▶ **Your task**
Give all the lines below again, exactly, with no pictures.

▶ **Data provided**
┏━━
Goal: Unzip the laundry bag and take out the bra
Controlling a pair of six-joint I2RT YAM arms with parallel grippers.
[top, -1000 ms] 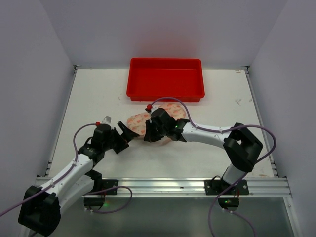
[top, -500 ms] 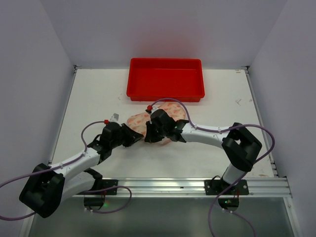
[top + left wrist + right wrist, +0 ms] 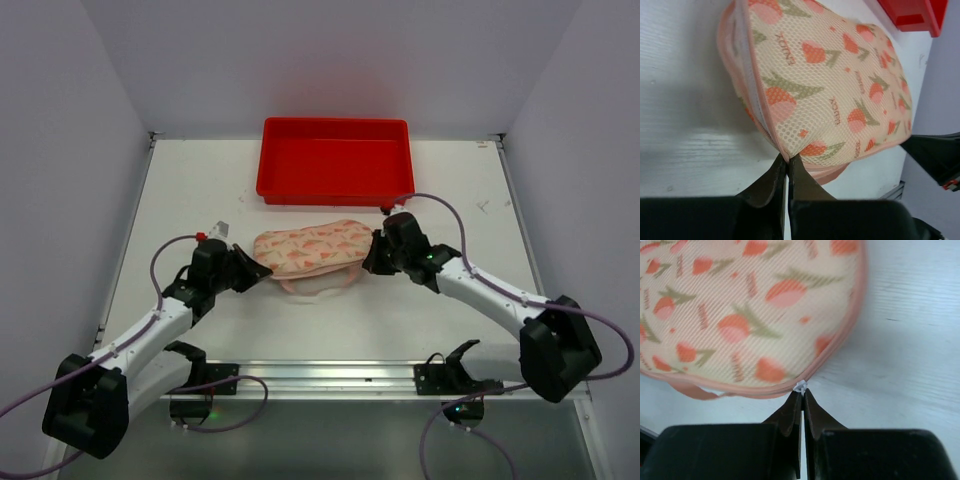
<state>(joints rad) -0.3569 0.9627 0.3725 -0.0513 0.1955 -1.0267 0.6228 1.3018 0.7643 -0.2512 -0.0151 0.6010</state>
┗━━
▶ **Result for this exercise**
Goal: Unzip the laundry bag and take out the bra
Controlling a pair of six-joint I2RT YAM arms with parallel grippers.
[top, -1000 ms] 
[top, -500 ms] 
[top + left wrist + right wrist, +0 ms] 
<state>(joints rad) -0.3569 0.9627 0.3725 -0.0513 0.1955 -1.0267 0.6228 1.3018 0.7643 -0.2512 -0.0151 0.6010</state>

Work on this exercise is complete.